Usage d’entreprise – engagement unilatéral de l’employeur

En tant qu’employeur vous pouvez décider d’accorder des droits supplémentaires aux salariés sans nécessairement passer par la case accord d’entreprise. Ces droits peuvent résulter d’un usage ou d’une décision / engagement unilatéral(e) de l’employeur.

Faites-vous la différence entre ces 2 termes ?

  • L’usage d’entreprise

 Souvent les salariés réclament l’application d’un avantage en invoquant un usage existant, vous en avez peut-être instauré un sans le savoir !

Il n’existe pas de définition légale de l’usage, c’est au regard des décisions de la jurisprudence que ses contours ont été définis.

On peut considérer, que l’usage est un droit supplémentaire (plus favorable), que l’employeur confère à ses salariés sans qu’aucune contrainte extérieure (loi, convention collective ou accord d’entreprise) ne lui impose.

3 conditions cumulatives pour qu’il y ait usage :

  • Il doit être fixe dans son montant ou sa façon de le calculer, les conditions d’octroi et les modalités de calcul doivent être fixées selon des critères objectifs, identifiables et constants ;
  • Il doit être général, c’est-à-dire pour l’ensemble des salariés ou une catégorie d’entre eux sous condition de non-discrimination ;
  • Il doit être constant: donc attribué à plusieurs reprises et non une seule fois ;

Un usage d’entreprise peut-être : une prime annuelle, une pause supplémentaire, un jour de congé accordé chaque vendredi suivant le jeudi de l’Ascension afin de faire le pont…

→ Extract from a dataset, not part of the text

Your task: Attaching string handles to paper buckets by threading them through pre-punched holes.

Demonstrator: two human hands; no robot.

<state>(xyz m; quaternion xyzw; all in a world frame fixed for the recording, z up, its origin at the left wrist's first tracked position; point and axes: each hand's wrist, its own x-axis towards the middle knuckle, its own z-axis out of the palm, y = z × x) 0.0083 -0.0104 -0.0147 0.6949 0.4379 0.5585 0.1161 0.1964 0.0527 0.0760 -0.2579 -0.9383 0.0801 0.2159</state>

Notez-le : dès lors que l’avantage devient un usage, il s’appliquera automatiquement. C’est à celui qui s’en prévaut (les salariés en général), d’apporter la preuve qu’il s’agit bien d’un usage et ce, par tout moyen.

  • La dénonciation d’un usage

 Un usage existe bel et bien au sein de votre entreprise, que vous désirez ne plus appliquer ou modifier.

Dans la cadre de votre pouvoir souverain, vous pouvez modifier ou dénoncer l’usage, à la seule condition qu’il ne soit pas intégré dans le contrat de travail ou un accord d’entreprise.

A défaut, la révocation sera possible en respectant différentes étapes cumulatives.

La procédure :
  • Information préalable et individuelle de chaque salarié

Tous les salariés qui profitent ou peuvent profiter de l’avantage procuré par l’usage, doivent être informés de sa dénonciation. C’est le cas d’un usage soumis à une condition d’ancienneté.

La notification relative à l’information est individuelle et précise, par conséquent une information par voie d’affichage ou par mention sur le bulletin de salaire est insuffisante.

Privilégiez une lettre remise en main propre contre décharge.

  • Information des représentants du personnel de la dénonciation de l’usage à mettre à l’ordre du jour
  • Respect d’un délai de prévenance

Avant toute dénonciation ou modification, vous devrez respecter un délai de prévenance non fixé par les textes. On parlera d’un délai raisonnable.

Par exemple : a été considéré comme délai suffisant, une information faite en mai relative à la suppression d’un 13ème mois en décembre ; mais a été jugé insuffisant une information faite le 1er décembre remettant en cause une prime de 13ème mois devant être versée fin décembre.

Faut-il justifier votre décision ?

La dénonciation n’a pas à être motivée, mais son motif ne doit pas être illicite, comme par exemple, dénoncer un usage en représailles d’une grève.

  • L’engagement (la décision) unilatéral(e) de l’employeur

 Il s’agit d’une volonté explicite de l’employeur d’appliquer unilatéralement un avantage supplémentaire, dont la validité n’est soumise à aucune condition.

Cela peut prendre différentes formes : une note de service, une réponse ou déclaration faite aux représentants du personnel …

Tout comme l’usage, l’employeur peut remettre en cause partiellement ou totalement, l’engagement pris, en informant les salariés individuellement, les représentants du personnel si ils existent, et en respectant un délai de prévenance raisonnable.